- Exercise brief
Could you write out the whole listing exactly as it appears?

*** Begin section ***

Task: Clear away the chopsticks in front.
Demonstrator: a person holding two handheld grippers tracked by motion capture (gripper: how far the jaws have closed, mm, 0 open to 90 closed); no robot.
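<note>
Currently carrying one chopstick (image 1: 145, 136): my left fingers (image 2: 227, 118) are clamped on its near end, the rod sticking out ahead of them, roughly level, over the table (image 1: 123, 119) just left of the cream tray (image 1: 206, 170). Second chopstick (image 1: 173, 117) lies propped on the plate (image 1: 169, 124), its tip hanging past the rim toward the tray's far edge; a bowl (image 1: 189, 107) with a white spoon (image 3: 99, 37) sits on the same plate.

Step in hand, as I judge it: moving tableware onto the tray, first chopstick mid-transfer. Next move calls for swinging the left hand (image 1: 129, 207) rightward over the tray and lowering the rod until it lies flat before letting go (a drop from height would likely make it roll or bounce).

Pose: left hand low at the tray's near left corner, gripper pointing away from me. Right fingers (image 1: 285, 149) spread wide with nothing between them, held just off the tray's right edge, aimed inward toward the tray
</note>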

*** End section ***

- Your solution
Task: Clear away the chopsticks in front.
Demonstrator: a person holding two handheld grippers tracked by motion capture (gripper: how far the jaws have closed, mm, 0 open to 90 closed); no robot.
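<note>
Currently carrying one chopstick (image 1: 145, 136): my left fingers (image 2: 227, 118) are clamped on its near end, the rod sticking out ahead of them, roughly level, over the table (image 1: 123, 119) just left of the cream tray (image 1: 206, 170). Second chopstick (image 1: 173, 117) lies propped on the plate (image 1: 169, 124), its tip hanging past the rim toward the tray's far edge; a bowl (image 1: 189, 107) with a white spoon (image 3: 99, 37) sits on the same plate.

Step in hand, as I judge it: moving tableware onto the tray, first chopstick mid-transfer. Next move calls for swinging the left hand (image 1: 129, 207) rightward over the tray and lowering the rod until it lies flat before letting go (a drop from height would likely make it roll or bounce).

Pose: left hand low at the tray's near left corner, gripper pointing away from me. Right fingers (image 1: 285, 149) spread wide with nothing between them, held just off the tray's right edge, aimed inward toward the tray
</note>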

What was produced is the complete output.